Which email enrichment provider should I start with?

Apollo is the easiest starting point -- it combines company search and contact data in one tool. For higher email coverage, add a waterfall: Blitz as primary, LeadMagic as secondary, FullEnrich as tertiary. Always verify through a dedicated service (BounceBan or ZeroBounce) regardless of which provider found the email.

How often should I refresh my prospect list?

Re-verify emails quarterly. Check employment status monthly for active campaigns. B2B contact data decays at roughly 30% per year -- people change jobs, companies get acquired, domains change. A list that was 95% accurate in January is 70% accurate by December if you do not maintain it.

Should I buy a pre-built lead list?

No. Pre-built lists have three problems: the contacts are not targeted to your specific ICP, the emails are often unverified or stale, and every competitor in your space likely bought the same list. You are better off building a smaller, highly targeted list from scratch. 200 verified contacts at the right companies will outperform 5,000 generic contacts every time.

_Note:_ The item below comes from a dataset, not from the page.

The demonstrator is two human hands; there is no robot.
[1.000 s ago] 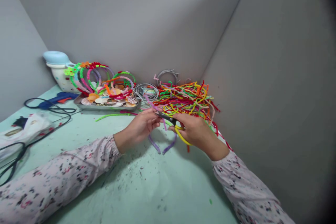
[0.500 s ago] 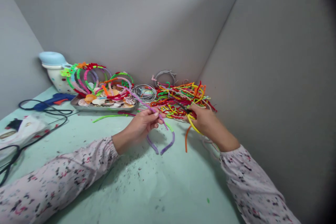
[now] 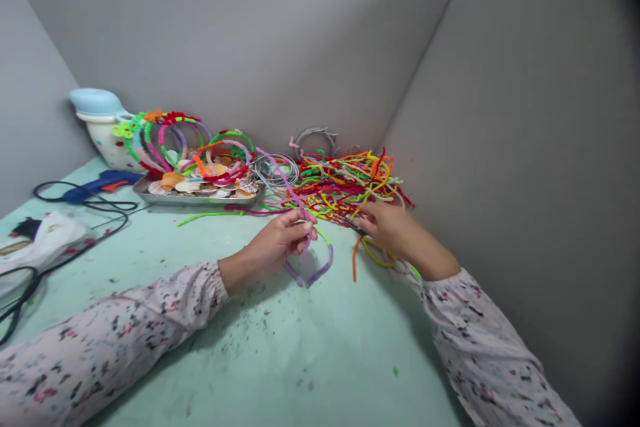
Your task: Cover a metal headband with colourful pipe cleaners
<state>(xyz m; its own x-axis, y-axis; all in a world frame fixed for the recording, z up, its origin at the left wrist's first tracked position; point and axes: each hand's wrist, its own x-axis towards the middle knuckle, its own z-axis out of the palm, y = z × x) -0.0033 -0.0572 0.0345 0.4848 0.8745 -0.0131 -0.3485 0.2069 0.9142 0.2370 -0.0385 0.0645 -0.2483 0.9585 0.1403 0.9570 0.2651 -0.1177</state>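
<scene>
My left hand (image 3: 280,240) pinches a purple-wrapped headband (image 3: 316,272) together with a long purple pipe cleaner (image 3: 281,175) that trails up and to the left from my fingertips. The headband's lower ends hang just above the green tabletop. My right hand (image 3: 393,228) is low at the edge of a heap of coloured pipe cleaners (image 3: 347,181). Its fingers are closed on scissors (image 3: 376,255) with yellow handles, whose dark blades point left. An orange pipe cleaner (image 3: 354,261) lies just left of this hand.
A metal tray (image 3: 150,192) of shells and decorated headbands stands at the back left, in front of a white jug with a blue lid (image 3: 100,121). A blue glue gun (image 3: 100,181), black cables (image 3: 75,232) and a white bag (image 3: 47,243) lie left. Bare wire headbands (image 3: 315,137) lean in the corner. Grey walls close in behind and right.
My right hand has pulled away from my left, moving right and down to the pile's edge with the scissors. My left hand has kept its hold on the purple headband and strand.
</scene>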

What is a good email verification pass rate?

Expect 60-80% of raw emails from enrichment providers to pass verification at the 97+ threshold. If your pass rate is below 50%, the data source is low quality -- consider switching providers. The emails that fail verification are the ones that would have bounced and damaged your sender reputation. Verification is not optional -- it is the gate that protects your entire infrastructure.